Salzwedel lag im Nordosten der Altmark, an der Mündung der Salzwedeler Dumme in die Jeetze, einen Nebenfluss der Elbe. Die Stadt war an der Stelle der alten Salzstraße entstanden, an der eine Furt durch die gar nicht einmal so schmale Jeetze führte. Als Gründer galt Albrecht der Bär, der die nahe gelegene Burg Salzwedel hin und wieder bewohnt hatte. Die Stadt gehörte später, vom dreizehnten bis zum sechzehnten Jahrhundert, zur Hanse und gelangte so zu einiger Blüte.
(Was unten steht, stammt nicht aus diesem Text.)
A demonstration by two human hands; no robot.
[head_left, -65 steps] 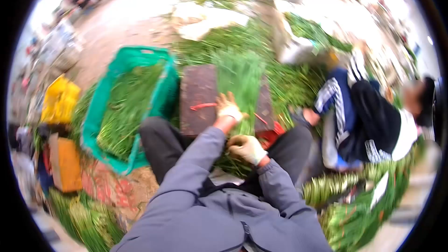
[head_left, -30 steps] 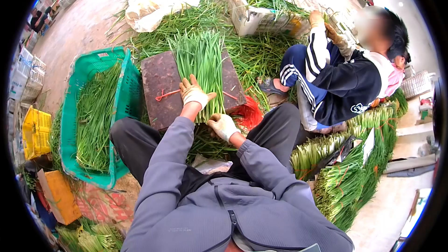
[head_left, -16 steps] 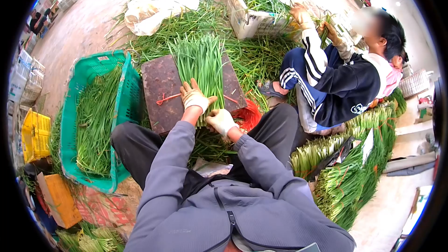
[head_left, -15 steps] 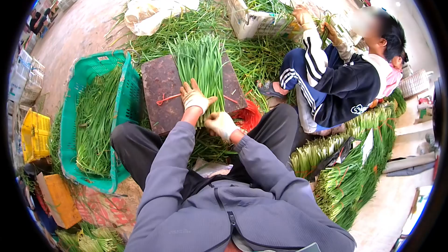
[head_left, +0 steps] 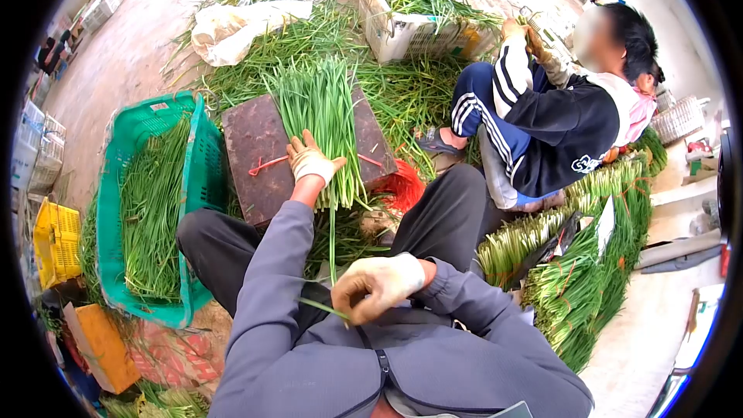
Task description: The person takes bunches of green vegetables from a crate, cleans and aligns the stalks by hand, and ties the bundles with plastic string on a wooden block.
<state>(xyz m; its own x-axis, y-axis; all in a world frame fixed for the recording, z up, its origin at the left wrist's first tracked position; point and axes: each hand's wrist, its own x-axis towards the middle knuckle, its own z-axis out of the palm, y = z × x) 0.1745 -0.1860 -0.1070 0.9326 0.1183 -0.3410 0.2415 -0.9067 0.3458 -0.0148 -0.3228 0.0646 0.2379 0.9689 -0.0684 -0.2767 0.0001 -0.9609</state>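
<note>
A thick bunch of green chives (head_left: pixel 321 104) lies on a dark brown block (head_left: pixel 251 139) in front of me. My left hand (head_left: pixel 312 162), in a pale glove, presses flat on the bunch with its fingers spread. A red tie (head_left: pixel 267 165) lies across the block, passing beneath the bunch. Close to my chest, my right hand (head_left: pixel 378 288), gloved too, is closed, fingertips pinched on a few loose chive blades (head_left: pixel 329 309). One long blade (head_left: pixel 333 244) hangs from the bunch's near end down toward this hand.
A green crate (head_left: pixel 188 209) of chives stands left, with a yellow crate (head_left: pixel 58 241) beyond. Loose chives (head_left: pixel 410 101) cover the floor ahead, near a white crate (head_left: pixel 402 40). At right sits a co-worker (head_left: pixel 565 120), beside stacked tied bunches (head_left: pixel 596 279). Red ties (head_left: pixel 406 186) lie by the block.
My right hand has moved from the bunch's near end back toward my chest, drawing chive blades with it. My left hand stays on the bunch. The view has shifted slightly.
</note>
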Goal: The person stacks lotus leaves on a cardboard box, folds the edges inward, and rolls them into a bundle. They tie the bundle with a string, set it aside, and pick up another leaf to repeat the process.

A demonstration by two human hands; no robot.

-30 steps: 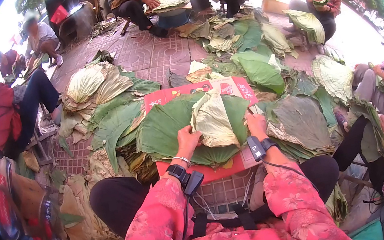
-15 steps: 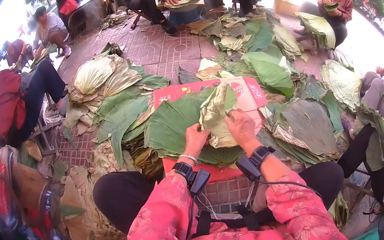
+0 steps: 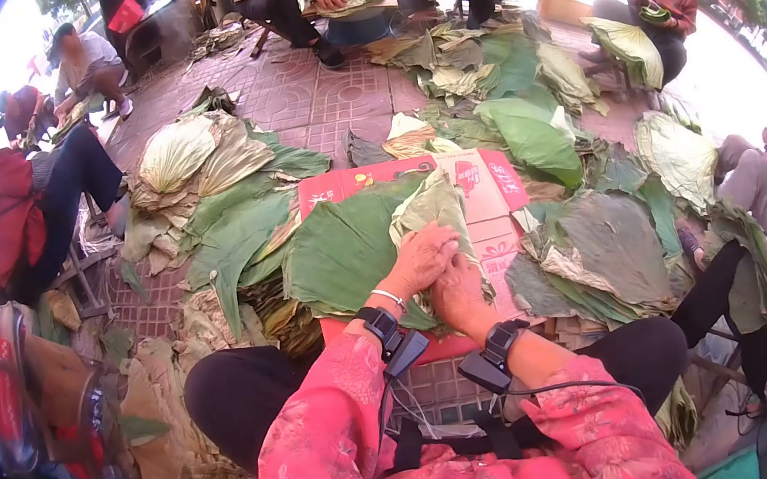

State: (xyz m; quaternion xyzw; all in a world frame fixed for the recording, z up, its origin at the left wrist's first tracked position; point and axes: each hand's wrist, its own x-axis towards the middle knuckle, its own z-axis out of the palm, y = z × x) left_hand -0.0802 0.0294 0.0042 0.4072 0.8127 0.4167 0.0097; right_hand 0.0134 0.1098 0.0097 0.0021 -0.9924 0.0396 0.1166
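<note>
hands: the left hand (image 3: 422,258) lies across the pale leaf layer (image 3: 430,203); the right hand (image 3: 458,293) sits just nearer, the two meeting over the layer's near part. fingers are bunched close; whether either hand pinches the leaf cannot be told.

location: the layer lies at the right of a large green leaf (image 3: 334,248), over a red carton (image 3: 504,179) at scene centre. whether layer and leaf are one piece is unclear.

assessment: the step in hand appears to be pressing a fold flat. it would be done well with one hand steadying the layer and the other smoothing lightly along the right edge, as leaf this dry-looking may crack.

orientation: the layer's long axis runs near to far, its narrower tip pointing far; the near end is hidden. the green leaf's rounded side faces left.
</note>
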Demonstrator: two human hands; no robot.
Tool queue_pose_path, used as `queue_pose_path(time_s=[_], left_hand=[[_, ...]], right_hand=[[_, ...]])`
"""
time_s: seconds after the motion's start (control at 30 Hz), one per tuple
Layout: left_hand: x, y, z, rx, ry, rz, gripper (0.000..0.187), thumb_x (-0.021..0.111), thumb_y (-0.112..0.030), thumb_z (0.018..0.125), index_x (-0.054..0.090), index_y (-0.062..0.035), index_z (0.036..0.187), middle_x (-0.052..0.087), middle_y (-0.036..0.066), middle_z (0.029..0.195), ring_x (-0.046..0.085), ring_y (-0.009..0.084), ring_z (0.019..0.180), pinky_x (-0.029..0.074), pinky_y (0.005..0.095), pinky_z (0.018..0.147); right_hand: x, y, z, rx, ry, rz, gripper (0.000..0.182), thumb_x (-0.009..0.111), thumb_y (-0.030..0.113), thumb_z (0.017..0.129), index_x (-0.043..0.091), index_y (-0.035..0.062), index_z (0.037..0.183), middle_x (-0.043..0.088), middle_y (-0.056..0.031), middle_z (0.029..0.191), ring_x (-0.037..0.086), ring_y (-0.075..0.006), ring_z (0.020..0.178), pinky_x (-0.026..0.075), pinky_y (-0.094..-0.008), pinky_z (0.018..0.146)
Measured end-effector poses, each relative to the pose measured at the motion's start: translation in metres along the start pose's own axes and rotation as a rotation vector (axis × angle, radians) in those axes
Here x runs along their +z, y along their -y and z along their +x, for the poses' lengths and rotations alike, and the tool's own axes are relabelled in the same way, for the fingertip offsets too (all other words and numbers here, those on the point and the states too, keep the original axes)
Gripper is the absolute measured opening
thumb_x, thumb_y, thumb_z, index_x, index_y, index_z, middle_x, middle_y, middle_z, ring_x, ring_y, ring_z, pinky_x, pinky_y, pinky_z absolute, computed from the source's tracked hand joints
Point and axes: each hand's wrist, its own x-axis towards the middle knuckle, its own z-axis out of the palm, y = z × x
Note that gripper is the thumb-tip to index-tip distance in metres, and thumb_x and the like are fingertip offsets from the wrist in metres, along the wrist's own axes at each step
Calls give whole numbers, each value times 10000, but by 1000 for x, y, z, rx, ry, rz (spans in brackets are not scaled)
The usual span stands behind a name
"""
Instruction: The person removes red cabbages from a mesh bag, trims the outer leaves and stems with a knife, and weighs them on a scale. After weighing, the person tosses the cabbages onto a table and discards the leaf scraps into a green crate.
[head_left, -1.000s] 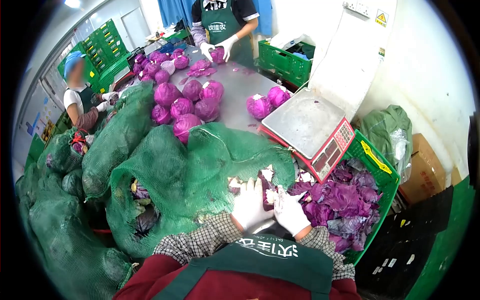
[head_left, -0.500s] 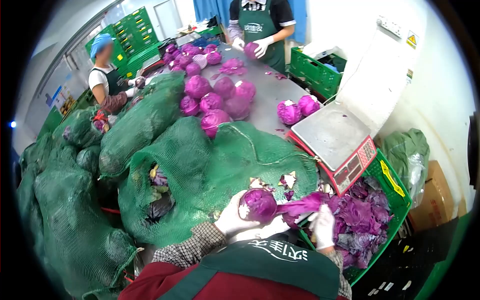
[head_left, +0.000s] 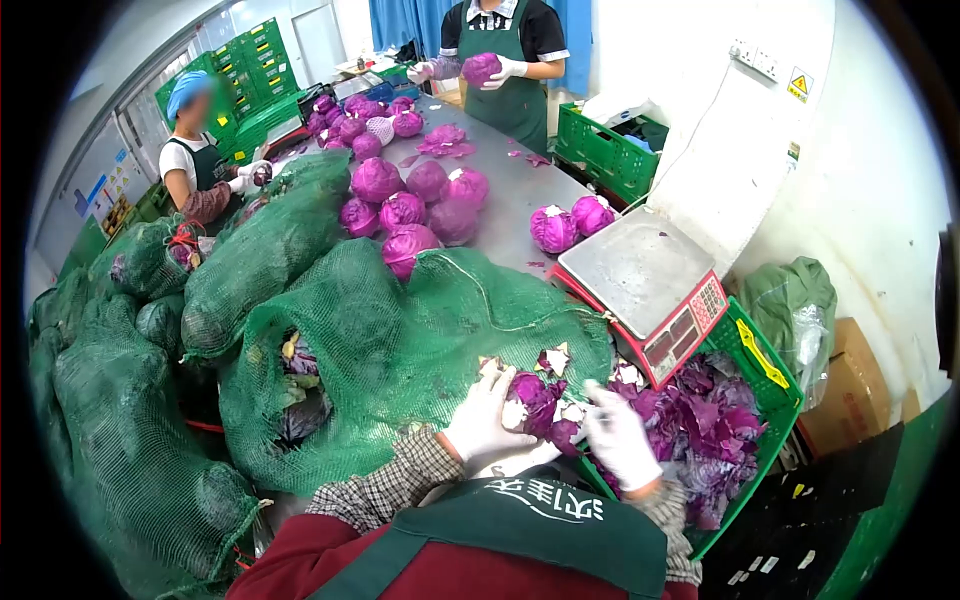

Durch Salzwedel nun liefen Friedrich Ludwig Jahn und Philipp Pulvermacher und fühlten sich wie ausgewilderte Tiere, die sich neugierig, aber auch ein wenig ängstlich mit ihrem neuen Terrain vertraut machten. Natürlich hätte keiner von beiden zugegeben, dass ihnen ein wenig bange war – Jahn am allerwenigsten. Es war gut, dass die Freunde sich aneinander festhalten konnten. Einen Wermutstropfen gab es allerdings, denn der Rektor Wolterstorff hatte sie in zwei verschiedene Klassen gesteckt: Jahn in die Quinta und Pulvermacher in die nächsthöhere Jahrgangsstufe, die Quarta, wohl, weil er ein paar Monate älter war. Womöglich fürchtete Wolterstorff aber auch, die Freunde könnten im Doppelpack die Gemeinschaft der Alteingesessenen gefährden.

Da Friedrich Ludwig und Philipp Wittenberge und Wismar kannten, imponierte ihnen Salzwedel nicht sonderlich, obwohl die Stadt mit St. Marien, St. Katharinen, St.